- Breed: Quarter Horse
- Discipline: Cutting
- Sire: Poco Bueno
- Grandsire: King P-234
- Dam: Sheilwin
- Maternal grandsire: Pretty Boy
- Sex: Mare
- Foaled: 1949
- Country: United States
- Color: Bay
- Breeder: E. Paul Waggoner
- Owner: E. Paul Waggoner, Don Dodge
- Trainer: Pine Johnson

Awards
- AQHA Performance Register of Merit AQHA Champion AQHA Superior Halter Horse AQHA Superior Cutting Horse (1959,1960, 1961) AQHA High Point Cutting Horse (1959,1960,1961) NCHA World Champion Cutting Mare (1954, 1955, 1959, 1960, 1961) NCHA Reserve World Champion NCHA Silver Award NCHA Bronze Award

Honors
- NCHA Hall of Fame American Quarter Horse Hall of Fame

= Poco Lena =

Quarter Horse show horse and broodmare

Poco Lena (1949–1968) was an outstanding cutting mare, and dam of two famous Quarter horse cutting horses and stallions: Doc O'Lena and Dry Doc.

==Life==

Poco Lena was foaled in 1949, the daughter of Poco Bueno out of a daughter of Pretty Boy named Sheilwin. She traced to Peter McCue on both her sire's and her dam's side.

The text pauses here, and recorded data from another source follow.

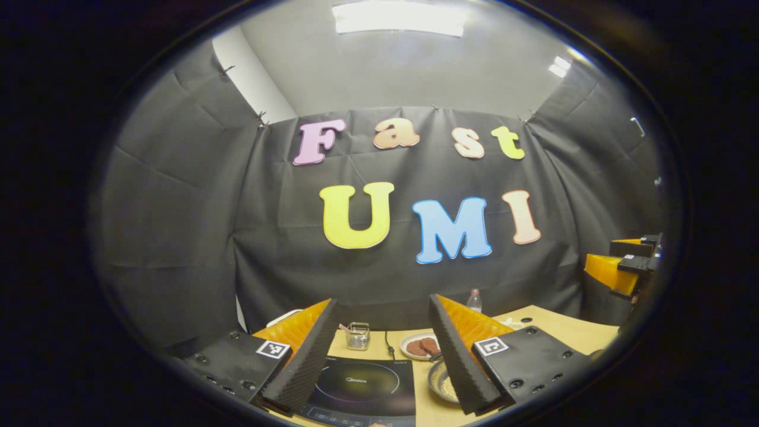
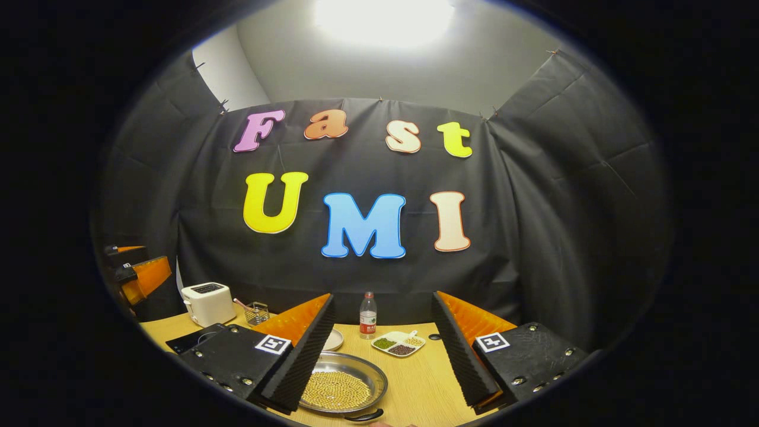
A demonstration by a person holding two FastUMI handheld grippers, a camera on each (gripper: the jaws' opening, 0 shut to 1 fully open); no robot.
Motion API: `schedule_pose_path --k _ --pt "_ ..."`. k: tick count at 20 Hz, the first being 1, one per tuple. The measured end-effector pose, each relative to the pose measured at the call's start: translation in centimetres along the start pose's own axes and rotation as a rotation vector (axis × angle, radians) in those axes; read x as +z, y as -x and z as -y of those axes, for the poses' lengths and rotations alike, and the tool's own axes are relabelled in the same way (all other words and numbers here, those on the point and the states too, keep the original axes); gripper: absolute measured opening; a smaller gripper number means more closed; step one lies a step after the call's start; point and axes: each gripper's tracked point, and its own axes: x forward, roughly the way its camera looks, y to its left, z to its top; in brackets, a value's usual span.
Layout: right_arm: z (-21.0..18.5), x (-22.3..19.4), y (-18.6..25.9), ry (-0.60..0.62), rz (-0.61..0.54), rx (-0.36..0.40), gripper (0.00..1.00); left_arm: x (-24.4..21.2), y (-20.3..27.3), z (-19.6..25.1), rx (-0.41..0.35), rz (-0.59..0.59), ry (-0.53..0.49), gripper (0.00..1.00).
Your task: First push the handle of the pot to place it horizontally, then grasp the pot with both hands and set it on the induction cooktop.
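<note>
Both grippers are hovering above the table, nothing pinched: left gripper [image 1: 379,356] is spread wide over the induction cooktop [image 1: 363,385], right gripper [image 2: 382,350] is spread wide over the pot [image 2: 344,388]. The pot is sitting just right of the cooktop, holding a layer of yellow beans [image 2: 336,390], its black handle [image 2: 363,416] at the near rim. Best approach is probably nudging that handle sideways with one fingertip, low and slow, avoiding tipping beans. Beyond the pot, a divided dish [image 2: 398,343] is holding three kinds of beans; a plate [image 1: 418,346] is holding brown patties.

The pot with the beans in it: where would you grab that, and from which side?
Grip the pot by its thin raised rim, one gripper on each side, coming down from above. It is shallow and wide, full of beans, so opposite holds would probably keep it level.
</note>
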Motion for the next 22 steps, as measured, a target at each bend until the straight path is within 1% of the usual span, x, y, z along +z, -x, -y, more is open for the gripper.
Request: schedule_pose_path --k 3,4,5,6,7,8,9,10,11,13,14,15,16,17,18,22 --pt "-0.5 -0.4 0.0 -0.002 -0.014 -0.001 0.98 -0.3 0.0 -0.7 0.004 -0.005 -0.002 1.00" --pt "-0.7 -0.4 -0.1 -0.002 -0.017 0.001 0.95 -0.2 0.0 -0.9 0.004 -0.004 -0.001 1.00" --pt "-0.8 -0.6 -0.1 -0.001 -0.019 -0.003 0.91 -0.3 -0.1 -1.1 0.004 -0.003 0.000 1.00" --pt "-1.2 -0.6 -0.1 0.000 -0.023 0.003 0.84 -0.3 -0.2 -1.4 0.004 -0.001 0.000 1.00" --pt "-1.5 -0.7 -0.1 0.009 -0.025 -0.006 0.83 -0.4 -0.2 -1.9 0.008 0.000 -0.002 1.00" --pt "-1.7 -0.6 -0.2 0.012 -0.023 -0.002 0.74 -0.2 -0.3 -2.2 0.010 0.004 -0.001 1.00" --pt "-1.8 -0.9 -0.2 0.018 -0.026 -0.011 0.70 -0.3 -0.3 -2.5 0.011 0.006 0.000 1.00" --pt "-2.3 -0.9 -0.2 0.022 -0.031 -0.003 0.61 -0.3 -0.3 -3.0 0.011 0.007 0.002 1.00" --pt "-3.1 -1.2 -0.1 0.026 -0.042 0.007 0.61 -0.3 -0.3 -3.4 0.009 0.007 0.004 1.00" --pt "-4.0 -1.1 0.1 0.013 -0.040 0.017 0.41 -0.4 -0.4 -4.2 0.005 0.009 0.006 1.00" --pt "-4.9 -1.6 0.0 -0.003 -0.052 0.034 0.29 -0.4 -0.4 -4.7 0.005 0.011 0.009 1.00" --pt "-5.7 -2.3 -0.4 -0.009 -0.070 0.052 0.28 -0.4 -0.4 -5.2 0.004 0.012 0.012 1.00" --pt "-4.7 -2.4 -0.6 -0.006 -0.066 0.004 0.12 -0.4 -0.5 -5.7 0.002 0.013 0.015 0.98" --pt "-5.1 -1.8 0.1 -0.015 -0.065 0.009 0.01 -0.5 -0.4 -6.3 0.002 0.014 0.015 0.94" --pt "-6.5 -2.5 -0.6 -0.026 -0.083 0.034 0.05 -0.5 -0.2 -6.8 0.004 0.019 0.013 1.00" --pt "-8.3 -5.9 0.1 -0.002 -0.179 0.107 0.05 -1.0 -0.2 -8.7 0.022 0.015 0.016 1.00"
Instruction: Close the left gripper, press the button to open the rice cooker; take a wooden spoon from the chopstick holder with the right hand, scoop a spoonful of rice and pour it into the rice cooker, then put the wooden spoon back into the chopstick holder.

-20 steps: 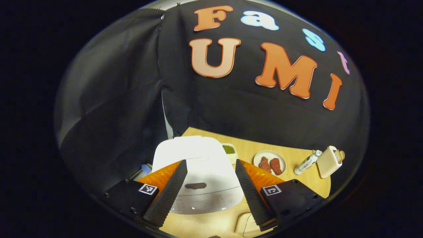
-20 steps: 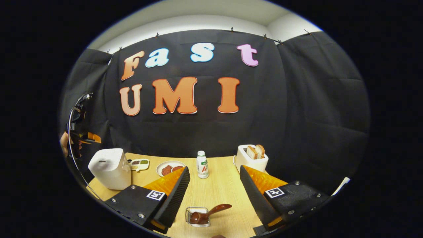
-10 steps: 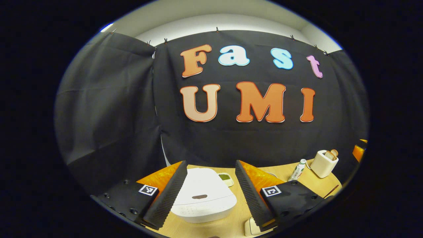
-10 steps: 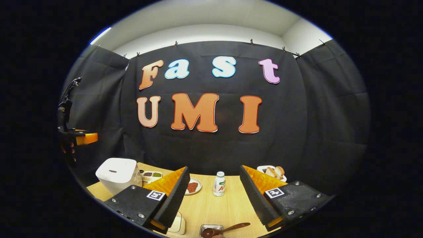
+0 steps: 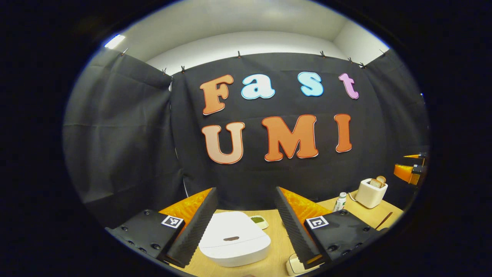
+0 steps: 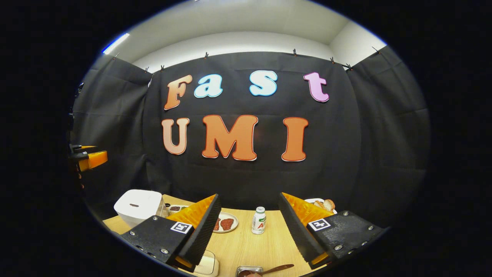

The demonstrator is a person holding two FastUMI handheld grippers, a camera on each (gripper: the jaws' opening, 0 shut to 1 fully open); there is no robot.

== Career, breeding and honors ==
With the American Quarter Horse Association (or AQHA) Poco Lena earned her AQHA Championship, a Performance Register of Merit, a Superior Cutting Horse award and a Superior Halter Horse award. She was also the AQHA High Point Cutting Horse in 1959, 1960, and 1961. With the National Cutting Horse Association (or NCHA) she earned a total of $99,819.61 in cutting contests in her career. She earned a Certificate of Ability, as well as a Bronze and a Silver Award with the NCHA. She was also inducted into the NCHA Horse Hall of Fame.

In late 1961, Poco Lena foundered. She recovered, and was showing well when in October 1962 her owner, B. A. Skipper Jr., died in a plane crash. In the confusion, Poco Lena was left in a trailer for four days without food or water. She foundered again, and never competed again. Eventually she was bought by the owners of Doc Bar, Dr. and Mrs. Stephen Jensen. After much nursing and effort, Poco Lena produced two foals when bred to Doc Bar – Doc O'Lena and Dry Doc, both of whom won the NCHA Cutting Futurity. However, Poco Lena's founder deteriorated after the birth of Dry Doc, and on December 16, 1968, she was euthanized.

Poco Lena was inducted into the AQHA Hall of Fame.